What's described here sounds rather insignificant to have garnered the booming title "The Free Speech Movement". Did the outcome affect only the Berkeley campus, or did these events inspire anything larger?-PhD. Joe Shabadabado Jr. -- Beland 07:08, 8 Jun 2004 (UTC)
The outcome was felt nationally, even perhaps globally. It was the first moment in modern U.S. history in which the authority of a campus administration was successfully challenged by students. This led other students on other campuses, and people outside of the university world as well, to believe that it was possible to expand political space and create social and political change from below. I wish there was some explanation in this entry of why the administration, at a time when it knew the civil rights revolution was spreading throughout the country and engaging students everywhere, thought it made any kind of sense to attempt to make the Berkeley campus, a campus which had been a center for political activism throughout the university's history, into a "politics-free zone". Did they really believe they could force the student body to totally disengage from political reality throughout their undergraduate careers?-- Ken Burch 14:05, 25 February 2007 (UTC)

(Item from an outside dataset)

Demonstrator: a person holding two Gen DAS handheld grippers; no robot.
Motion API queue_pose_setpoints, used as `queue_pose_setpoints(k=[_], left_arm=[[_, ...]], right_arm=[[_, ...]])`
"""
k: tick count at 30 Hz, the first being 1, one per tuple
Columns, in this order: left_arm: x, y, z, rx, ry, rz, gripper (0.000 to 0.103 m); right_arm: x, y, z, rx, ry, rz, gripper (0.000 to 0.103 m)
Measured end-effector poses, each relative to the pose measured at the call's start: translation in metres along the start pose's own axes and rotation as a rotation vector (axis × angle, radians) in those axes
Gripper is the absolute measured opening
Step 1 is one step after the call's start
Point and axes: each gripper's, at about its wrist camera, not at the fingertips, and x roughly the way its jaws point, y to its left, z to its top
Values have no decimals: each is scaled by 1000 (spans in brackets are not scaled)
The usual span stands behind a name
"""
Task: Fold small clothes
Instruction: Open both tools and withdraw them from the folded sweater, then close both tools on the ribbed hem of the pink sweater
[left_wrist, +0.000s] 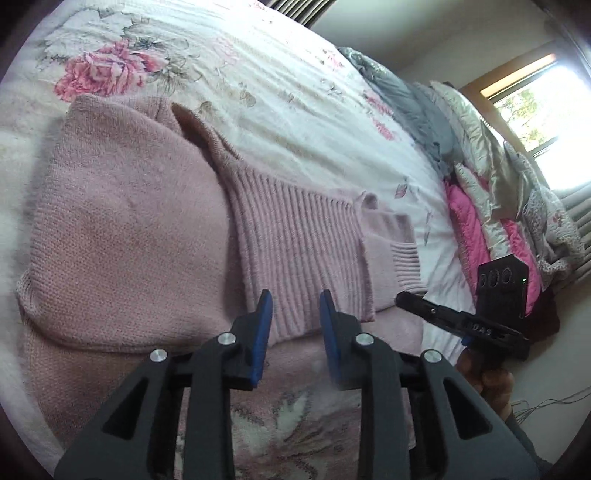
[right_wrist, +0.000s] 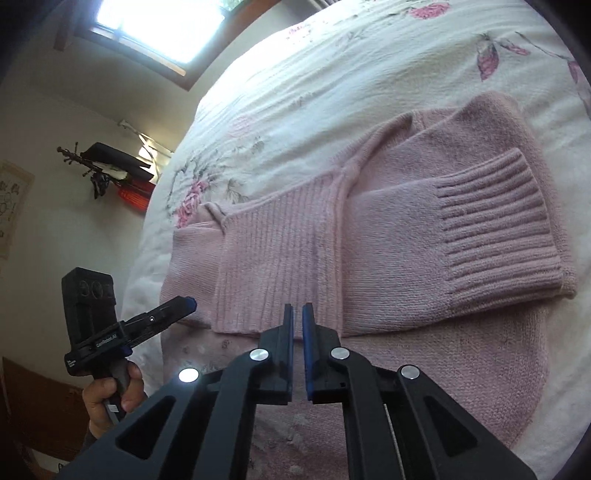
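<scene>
From the left wrist, the pink sweater (left_wrist: 147, 229) lies flat on the flowered bedspread (left_wrist: 288, 96), partly folded: a sleeve is laid across the body, its ribbed cuff (left_wrist: 404, 266) pointing toward the bed's edge. The left gripper (left_wrist: 295, 295) hangs just above the ribbed band, its blue pads well apart and holding nothing. Off to the side the right gripper (left_wrist: 410, 299) pokes in at the sweater's edge, near the cuff; from here I cannot tell how its fingers stand. Pillows (left_wrist: 480, 206) are heaped at the far end by the window.

From the right wrist, the sweater (right_wrist: 369, 258) fills the middle, the folded sleeve on top with its cuff (right_wrist: 495, 229) lying wide and loose. The right gripper (right_wrist: 297, 308) sits over the near hem, pads nearly together with a thin gap between them and no cloth in it. The left gripper (right_wrist: 186, 302) hovers at the other end of the hem, a hand (right_wrist: 107, 398) round its grip.

The risk, as I judge it: the knit is thick and limp, so a pinch may catch only the top layer and drag the sleeve out of place. If the two ends lift unevenly, the fold will skew. The soft bedspread could also bunch up into the pads.
</scene>
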Motion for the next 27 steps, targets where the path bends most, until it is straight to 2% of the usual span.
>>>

- This article deserves much expansion. The FSM was a pivitol moment in The Sixties that epitomized the rift between administrators expecting docile students and students caught in the social and political fervor of the civil rights movement. It did inspire student uprisings elsewhere, but is remebered as an important event of the decade. --Jiang 08:55, 8 Jun 2004 (UTC)
[edit] The backstory needs improvement.
The backstory needs improvement. Sproul Plaza, Sproul Hall, and the steps leading up to Sproul Hall, were the central point in the FSM, the stage, if you will. Campus groups of all types had always been allowed to set up informational tables near and around the fountain in Sproul Plaza, as well as the sidewalk area at and adjacent to the main entrance to the university. It was commonplace, accepted, and tolerated by the administration. By tacit agreement of students and the administration, the area near the bottom of the steps going up to Sproul Hall were kept clear of tables.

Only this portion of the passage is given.